DIRECTIONS:
Could you reproduce, exactly as written, every line from the one containing "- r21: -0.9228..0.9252" through the last line of the records, and nothing else?

(DATA TO USE begins)

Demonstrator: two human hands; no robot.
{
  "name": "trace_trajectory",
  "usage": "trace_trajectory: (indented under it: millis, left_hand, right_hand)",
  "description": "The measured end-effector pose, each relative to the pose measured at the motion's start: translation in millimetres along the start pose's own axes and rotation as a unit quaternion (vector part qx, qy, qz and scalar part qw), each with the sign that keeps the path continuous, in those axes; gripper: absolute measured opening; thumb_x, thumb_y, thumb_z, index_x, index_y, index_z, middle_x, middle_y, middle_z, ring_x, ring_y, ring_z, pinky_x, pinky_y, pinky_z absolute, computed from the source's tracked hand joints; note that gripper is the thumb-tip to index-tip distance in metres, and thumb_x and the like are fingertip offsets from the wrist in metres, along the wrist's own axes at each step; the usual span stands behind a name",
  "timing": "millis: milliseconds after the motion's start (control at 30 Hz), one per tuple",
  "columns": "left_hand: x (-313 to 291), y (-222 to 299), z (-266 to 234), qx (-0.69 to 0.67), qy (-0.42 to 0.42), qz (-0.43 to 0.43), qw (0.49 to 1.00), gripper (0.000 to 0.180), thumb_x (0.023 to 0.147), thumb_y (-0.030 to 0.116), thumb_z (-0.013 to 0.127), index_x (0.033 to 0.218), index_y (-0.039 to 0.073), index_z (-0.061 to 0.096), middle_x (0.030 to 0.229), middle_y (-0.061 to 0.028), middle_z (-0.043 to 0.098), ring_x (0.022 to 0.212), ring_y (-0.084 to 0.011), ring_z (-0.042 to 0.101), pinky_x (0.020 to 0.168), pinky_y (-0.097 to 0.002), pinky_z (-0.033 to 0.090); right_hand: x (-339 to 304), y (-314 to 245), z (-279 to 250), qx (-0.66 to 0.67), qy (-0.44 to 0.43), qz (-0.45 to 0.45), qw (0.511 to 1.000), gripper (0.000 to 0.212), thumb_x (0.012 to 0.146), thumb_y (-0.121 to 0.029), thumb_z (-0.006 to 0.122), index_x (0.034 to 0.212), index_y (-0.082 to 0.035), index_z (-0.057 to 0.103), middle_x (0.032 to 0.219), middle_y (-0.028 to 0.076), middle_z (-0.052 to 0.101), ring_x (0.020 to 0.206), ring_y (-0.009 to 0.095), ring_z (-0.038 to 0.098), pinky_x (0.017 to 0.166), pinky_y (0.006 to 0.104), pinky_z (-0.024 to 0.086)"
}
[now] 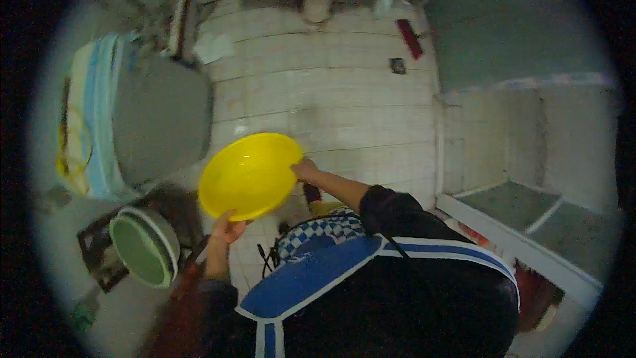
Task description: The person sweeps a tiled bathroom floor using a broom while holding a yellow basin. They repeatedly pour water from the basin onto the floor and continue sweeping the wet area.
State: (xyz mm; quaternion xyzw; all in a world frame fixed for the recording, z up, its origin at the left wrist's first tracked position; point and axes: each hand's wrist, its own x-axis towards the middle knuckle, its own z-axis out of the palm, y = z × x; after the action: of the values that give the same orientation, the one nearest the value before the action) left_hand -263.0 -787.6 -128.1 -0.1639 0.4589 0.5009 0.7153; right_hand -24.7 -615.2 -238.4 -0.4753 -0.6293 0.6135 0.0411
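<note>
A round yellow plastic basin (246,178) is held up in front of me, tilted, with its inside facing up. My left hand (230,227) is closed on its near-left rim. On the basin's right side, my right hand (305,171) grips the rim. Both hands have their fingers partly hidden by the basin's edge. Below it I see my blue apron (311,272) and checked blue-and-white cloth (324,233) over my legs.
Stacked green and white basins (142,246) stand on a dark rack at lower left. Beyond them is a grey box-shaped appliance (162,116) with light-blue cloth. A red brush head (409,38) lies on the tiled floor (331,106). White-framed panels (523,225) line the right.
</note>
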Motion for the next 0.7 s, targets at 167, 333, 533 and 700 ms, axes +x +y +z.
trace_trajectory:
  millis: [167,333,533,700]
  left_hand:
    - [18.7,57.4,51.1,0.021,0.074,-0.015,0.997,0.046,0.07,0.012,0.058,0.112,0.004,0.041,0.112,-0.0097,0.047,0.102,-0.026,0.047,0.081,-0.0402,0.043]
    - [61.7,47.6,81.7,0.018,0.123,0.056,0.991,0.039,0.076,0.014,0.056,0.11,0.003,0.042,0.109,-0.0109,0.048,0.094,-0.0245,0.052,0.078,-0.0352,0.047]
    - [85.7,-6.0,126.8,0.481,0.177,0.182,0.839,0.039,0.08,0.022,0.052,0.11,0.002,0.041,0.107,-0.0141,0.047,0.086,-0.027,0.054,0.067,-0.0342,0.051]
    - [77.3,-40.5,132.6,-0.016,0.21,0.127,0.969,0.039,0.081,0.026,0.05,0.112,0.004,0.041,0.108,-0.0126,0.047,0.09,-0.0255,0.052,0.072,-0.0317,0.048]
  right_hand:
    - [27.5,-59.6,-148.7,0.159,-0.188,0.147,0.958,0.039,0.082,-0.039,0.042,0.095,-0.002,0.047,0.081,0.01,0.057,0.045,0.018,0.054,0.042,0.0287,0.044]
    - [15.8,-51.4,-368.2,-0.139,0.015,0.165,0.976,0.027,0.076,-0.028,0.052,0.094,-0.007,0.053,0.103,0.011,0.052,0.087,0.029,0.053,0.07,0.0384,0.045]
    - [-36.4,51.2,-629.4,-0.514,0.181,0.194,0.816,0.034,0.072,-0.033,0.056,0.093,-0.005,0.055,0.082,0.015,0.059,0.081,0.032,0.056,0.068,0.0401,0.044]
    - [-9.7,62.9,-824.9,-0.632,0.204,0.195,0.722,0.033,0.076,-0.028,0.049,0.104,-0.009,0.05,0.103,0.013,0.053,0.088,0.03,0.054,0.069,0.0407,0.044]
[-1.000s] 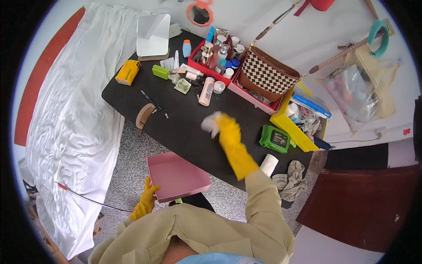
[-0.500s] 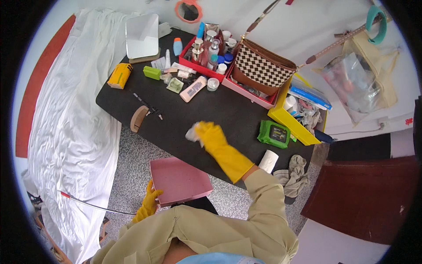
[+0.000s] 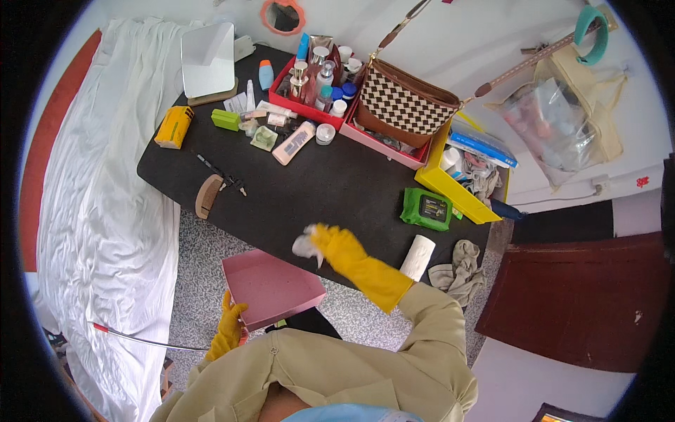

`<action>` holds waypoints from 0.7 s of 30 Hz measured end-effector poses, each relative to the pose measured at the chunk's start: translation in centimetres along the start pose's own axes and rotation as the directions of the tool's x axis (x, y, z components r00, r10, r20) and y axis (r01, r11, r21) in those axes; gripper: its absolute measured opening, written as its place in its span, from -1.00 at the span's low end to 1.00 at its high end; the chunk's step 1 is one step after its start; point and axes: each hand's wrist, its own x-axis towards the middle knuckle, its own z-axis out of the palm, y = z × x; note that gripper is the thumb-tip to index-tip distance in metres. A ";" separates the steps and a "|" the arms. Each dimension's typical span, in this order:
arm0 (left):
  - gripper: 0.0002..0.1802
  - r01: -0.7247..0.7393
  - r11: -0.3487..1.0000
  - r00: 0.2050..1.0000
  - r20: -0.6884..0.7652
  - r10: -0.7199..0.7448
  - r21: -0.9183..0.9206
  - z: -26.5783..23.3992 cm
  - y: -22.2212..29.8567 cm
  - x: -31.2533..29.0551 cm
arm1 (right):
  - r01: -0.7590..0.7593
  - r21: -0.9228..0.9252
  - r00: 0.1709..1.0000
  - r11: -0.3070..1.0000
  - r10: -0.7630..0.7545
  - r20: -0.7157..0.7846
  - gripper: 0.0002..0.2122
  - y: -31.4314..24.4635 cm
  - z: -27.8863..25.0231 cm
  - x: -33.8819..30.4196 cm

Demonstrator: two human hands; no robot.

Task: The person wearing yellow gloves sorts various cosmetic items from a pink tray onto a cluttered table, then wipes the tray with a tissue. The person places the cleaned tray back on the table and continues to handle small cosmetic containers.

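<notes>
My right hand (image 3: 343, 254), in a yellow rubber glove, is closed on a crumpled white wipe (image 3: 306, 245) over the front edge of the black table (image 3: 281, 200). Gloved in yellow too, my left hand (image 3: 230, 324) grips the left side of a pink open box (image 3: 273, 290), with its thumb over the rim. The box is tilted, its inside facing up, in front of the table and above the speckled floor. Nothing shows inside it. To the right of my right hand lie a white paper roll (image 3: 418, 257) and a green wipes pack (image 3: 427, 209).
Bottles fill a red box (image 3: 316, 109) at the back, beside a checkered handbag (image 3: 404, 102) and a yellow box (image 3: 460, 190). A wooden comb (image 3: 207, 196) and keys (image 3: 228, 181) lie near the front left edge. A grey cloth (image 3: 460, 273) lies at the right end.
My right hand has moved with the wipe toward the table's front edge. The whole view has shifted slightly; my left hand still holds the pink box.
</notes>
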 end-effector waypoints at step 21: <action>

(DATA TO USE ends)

RESPONSE BOX:
  - r21: -0.9228..0.9252
  - r00: 0.1709..1.0000
  - r11: -0.3070..1.0000
  - r10: -0.7630..0.7545
  - r20: -0.7157..0.7846
  - gripper: 0.0002..0.2122
  - y: -31.4314..24.4635 cm
  - z: -27.8863..25.0231 cm
  - x: -33.8819..30.4196 cm

Demonstrator: two human hands; no robot.

Task: The person wearing yellow gloves sorts various cosmetic items from a pink tray onto a cluttered table, then wipes the tray with a tissue. The person places the cleaned tray back on the table and continues to handle small cosmetic containers.

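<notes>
My right hand (image 3: 343, 254), in a yellow rubber glove, is closed on a crumpled white wipe (image 3: 306, 245) over the front edge of the black table (image 3: 281, 200). Gloved in yellow too, my left hand (image 3: 230, 324) grips the left side of a pink open box (image 3: 273, 290), with its thumb over the rim. The box is tilted, its inside facing up, in front of the table and above the speckled floor. Nothing shows inside it. To the right of my right hand lie a white paper roll (image 3: 418, 257) and a green wipes pack (image 3: 427, 209).
Bottles fill a red box (image 3: 316, 109) at the back, beside a checkered handbag (image 3: 404, 102) and a yellow box (image 3: 460, 190). A wooden comb (image 3: 207, 196) and keys (image 3: 228, 181) lie near the front left edge. A grey cloth (image 3: 460, 273) lies at the right end.
My right hand has moved with the wipe toward the table's front edge. The whole view has shifted slightly; my left hand still holds the pink box.
</notes>
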 end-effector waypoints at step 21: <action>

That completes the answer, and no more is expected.